When we examine the market drivers of battery mineral demand, electrical vehicles (EVs) are clearly out in front. Half of the world’s 211,000 tonnes of lithium carbonate equivalent (LCE) used in 2017 was accounted for by electric cars and by 2027, that figure is expected to be 90% of 1,265,000 tonnes, according to the Australian Department of Industry, Innovation and Science (DIIS). Electric vehicles need large batteries and rising demand in this area is expected to create large markets for battery-grade lithium for the foreseeable future.
And while lithium and cobalt have commanded the most coverage, vanadium, graphite and rare earth minerals are also attracting an increasing amount of attention due to their uses in battery power and storage. Not to be outdone, both nickel and copper are also powering up, with electric vehicles expected to contain around four times as much copper as vehicles with combustion–powered engines.

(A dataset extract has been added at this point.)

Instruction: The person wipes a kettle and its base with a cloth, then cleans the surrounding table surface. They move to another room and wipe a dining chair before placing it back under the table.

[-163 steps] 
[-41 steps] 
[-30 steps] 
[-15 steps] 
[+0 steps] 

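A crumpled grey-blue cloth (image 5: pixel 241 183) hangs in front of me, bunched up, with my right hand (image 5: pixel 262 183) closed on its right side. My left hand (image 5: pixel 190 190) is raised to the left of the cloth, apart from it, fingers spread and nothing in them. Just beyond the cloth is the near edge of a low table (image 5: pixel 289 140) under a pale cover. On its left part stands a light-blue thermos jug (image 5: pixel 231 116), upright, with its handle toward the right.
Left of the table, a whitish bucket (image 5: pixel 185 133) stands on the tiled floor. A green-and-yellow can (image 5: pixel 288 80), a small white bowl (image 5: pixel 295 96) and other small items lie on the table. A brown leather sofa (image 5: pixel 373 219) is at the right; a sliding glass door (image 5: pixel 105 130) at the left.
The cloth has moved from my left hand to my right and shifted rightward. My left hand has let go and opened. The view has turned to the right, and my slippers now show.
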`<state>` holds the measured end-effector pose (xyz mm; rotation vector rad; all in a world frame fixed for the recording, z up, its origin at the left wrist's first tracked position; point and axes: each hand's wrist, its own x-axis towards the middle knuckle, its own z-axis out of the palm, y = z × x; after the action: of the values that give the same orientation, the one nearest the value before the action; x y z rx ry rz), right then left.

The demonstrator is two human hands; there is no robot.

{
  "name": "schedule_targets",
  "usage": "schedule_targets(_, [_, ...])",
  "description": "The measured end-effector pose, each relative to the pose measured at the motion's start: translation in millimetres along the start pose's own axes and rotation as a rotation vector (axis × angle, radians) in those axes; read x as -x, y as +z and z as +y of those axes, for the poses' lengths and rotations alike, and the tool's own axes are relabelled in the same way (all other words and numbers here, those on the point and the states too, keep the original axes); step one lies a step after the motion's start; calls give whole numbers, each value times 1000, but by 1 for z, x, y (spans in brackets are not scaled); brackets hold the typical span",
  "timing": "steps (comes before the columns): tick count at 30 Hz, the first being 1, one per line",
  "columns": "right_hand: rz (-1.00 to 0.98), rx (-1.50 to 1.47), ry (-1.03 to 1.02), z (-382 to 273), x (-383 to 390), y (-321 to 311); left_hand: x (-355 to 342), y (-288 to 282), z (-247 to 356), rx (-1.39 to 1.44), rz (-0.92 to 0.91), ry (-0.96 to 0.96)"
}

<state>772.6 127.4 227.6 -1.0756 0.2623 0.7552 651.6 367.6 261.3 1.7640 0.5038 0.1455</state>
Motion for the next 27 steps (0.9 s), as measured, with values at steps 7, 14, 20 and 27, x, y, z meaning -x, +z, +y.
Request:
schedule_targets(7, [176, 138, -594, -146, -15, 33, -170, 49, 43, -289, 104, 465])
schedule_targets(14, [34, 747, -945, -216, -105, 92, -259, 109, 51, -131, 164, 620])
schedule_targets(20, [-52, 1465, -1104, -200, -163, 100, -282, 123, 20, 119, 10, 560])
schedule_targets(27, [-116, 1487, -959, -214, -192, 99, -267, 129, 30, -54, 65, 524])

We have witnessed something of a surge followed by a levelling off in the price of several nonferrous metals and minerals used in Li-ion batteries, such as lithium, cobalt, nickel and manganese. But whatever the price fluctuations, the demand is certain to continue, which means the mining industry must overcome certain challenges and barriers quickly if it is to meet this growing need.
Can mining move quickly to take advantage of the current demand surge and do so in an ethically sound and environmentally aware manner?

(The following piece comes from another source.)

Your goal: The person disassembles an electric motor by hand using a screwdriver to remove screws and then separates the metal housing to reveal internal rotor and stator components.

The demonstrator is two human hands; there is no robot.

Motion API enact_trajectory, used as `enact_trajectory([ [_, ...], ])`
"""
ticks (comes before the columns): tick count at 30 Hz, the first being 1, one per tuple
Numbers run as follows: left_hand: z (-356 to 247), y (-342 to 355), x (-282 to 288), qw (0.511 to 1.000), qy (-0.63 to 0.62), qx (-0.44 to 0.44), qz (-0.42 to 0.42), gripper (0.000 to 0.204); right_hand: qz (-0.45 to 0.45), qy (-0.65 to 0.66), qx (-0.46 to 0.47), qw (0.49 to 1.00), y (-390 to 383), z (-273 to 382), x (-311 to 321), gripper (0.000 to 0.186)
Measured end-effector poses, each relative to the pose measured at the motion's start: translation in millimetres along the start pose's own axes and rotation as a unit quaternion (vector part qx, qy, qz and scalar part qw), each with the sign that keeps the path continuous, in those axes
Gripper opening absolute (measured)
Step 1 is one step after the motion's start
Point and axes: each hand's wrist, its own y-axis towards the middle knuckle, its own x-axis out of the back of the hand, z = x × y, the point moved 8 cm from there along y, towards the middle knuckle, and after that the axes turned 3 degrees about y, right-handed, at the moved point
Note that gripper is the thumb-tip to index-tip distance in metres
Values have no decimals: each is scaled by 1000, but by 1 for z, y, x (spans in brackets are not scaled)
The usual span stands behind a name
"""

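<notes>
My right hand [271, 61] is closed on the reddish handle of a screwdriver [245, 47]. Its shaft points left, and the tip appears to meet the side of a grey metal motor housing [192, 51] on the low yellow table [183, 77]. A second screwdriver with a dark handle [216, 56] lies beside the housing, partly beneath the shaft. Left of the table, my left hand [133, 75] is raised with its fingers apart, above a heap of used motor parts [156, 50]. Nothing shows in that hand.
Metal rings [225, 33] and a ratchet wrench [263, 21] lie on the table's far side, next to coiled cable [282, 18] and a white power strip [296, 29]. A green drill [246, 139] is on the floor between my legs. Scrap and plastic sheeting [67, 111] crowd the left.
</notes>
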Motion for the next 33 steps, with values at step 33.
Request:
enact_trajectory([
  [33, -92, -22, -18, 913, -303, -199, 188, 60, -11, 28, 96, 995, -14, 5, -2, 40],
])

So, what are the challenges in responding to the new demand and making the most of the new opportunities? Like in any area of fast growth and a near-constant flow of new operations, skills, knowledge and experience quickly become hard to come by. The complexity of the extraction involved is often high, which only adds to the challenge. This obstacle is not easily overcome. But as a starting point, mining operators should carefully choose a partner that can bring experience and skills to the table, is willing to collaborate and co-create innovative solutions and leverage the most relevant benefits from digitalization and data.

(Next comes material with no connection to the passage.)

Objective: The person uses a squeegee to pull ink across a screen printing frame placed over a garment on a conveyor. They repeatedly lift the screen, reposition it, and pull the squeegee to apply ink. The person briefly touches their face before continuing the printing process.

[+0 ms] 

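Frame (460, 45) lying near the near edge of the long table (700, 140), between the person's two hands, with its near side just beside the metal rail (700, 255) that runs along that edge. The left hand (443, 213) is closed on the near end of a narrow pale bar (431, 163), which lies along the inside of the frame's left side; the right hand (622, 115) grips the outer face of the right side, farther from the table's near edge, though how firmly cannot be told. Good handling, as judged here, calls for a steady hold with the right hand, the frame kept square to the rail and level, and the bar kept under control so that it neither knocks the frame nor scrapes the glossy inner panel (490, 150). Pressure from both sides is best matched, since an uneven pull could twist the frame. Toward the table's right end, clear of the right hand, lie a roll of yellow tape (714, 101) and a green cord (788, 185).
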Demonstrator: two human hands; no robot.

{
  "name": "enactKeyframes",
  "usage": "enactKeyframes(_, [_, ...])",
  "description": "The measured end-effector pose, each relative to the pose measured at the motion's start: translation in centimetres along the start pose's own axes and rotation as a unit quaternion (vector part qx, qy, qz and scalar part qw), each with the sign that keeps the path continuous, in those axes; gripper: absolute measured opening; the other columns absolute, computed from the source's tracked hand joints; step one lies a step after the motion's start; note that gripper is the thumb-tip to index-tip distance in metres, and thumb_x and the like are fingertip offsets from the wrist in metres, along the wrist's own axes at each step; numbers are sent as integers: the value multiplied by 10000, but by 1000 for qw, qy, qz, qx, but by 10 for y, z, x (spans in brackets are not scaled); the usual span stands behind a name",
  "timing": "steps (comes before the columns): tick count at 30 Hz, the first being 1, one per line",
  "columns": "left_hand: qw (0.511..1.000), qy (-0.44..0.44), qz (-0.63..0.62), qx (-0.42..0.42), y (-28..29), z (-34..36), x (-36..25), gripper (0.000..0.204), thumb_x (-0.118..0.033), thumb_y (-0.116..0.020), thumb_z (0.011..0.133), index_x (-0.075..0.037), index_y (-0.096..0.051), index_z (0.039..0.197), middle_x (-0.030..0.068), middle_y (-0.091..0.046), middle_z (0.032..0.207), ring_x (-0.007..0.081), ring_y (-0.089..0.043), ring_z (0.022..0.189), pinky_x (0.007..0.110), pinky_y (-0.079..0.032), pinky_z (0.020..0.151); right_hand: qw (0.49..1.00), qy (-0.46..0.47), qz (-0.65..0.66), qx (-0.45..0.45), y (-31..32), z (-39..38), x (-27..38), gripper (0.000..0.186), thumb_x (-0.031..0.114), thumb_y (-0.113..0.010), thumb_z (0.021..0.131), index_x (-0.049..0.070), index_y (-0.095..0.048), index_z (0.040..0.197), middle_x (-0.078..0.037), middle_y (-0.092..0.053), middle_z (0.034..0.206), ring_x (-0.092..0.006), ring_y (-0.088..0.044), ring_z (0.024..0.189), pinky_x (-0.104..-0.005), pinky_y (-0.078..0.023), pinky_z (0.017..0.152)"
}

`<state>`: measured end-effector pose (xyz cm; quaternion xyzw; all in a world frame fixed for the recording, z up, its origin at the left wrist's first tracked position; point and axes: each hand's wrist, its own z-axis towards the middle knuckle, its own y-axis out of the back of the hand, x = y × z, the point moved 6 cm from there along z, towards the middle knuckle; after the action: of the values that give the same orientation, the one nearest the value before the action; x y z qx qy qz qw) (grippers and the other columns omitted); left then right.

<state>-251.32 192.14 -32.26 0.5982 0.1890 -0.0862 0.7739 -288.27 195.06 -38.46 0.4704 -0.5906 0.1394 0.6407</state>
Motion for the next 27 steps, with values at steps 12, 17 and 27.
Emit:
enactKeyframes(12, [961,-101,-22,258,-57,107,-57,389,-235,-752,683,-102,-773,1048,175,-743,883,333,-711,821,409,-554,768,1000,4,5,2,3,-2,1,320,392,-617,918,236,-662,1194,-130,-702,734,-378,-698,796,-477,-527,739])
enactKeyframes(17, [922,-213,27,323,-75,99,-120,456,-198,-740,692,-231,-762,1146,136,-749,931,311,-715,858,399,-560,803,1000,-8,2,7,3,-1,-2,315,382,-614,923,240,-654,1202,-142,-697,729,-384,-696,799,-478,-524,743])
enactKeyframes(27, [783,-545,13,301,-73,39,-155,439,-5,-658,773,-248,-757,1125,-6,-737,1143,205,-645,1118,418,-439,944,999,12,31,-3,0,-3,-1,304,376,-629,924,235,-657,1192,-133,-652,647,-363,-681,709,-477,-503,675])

A further challenge is environmental. With many of the final products that contain battery minerals reaching a woke consumer market, ethical and environmental practices and sourcing are never far from the consumer’s mind or, indeed, the media. And while cobalt continues to grab headlines, it is not the only mineral that causes disquiet. The extraction of nickel, for instance, comes at an environmental cost with water pollution and sulphur dioxide emissions big concerns, while lithium creates sodium sulphate as a by-product, as well as significant tailings.
Again, these challenges must be addressed in a forthright manner: How can mining move quickly to take advantage of the current demand surge and do so in an ethically sound and environmentally aware manner? The answer is complex, it requires courage and new ways of thinking – and it requires working together with new and old partners that understand these issues and who will find the best way forward so you can grab this opportunity quickly and with the minimum of risk.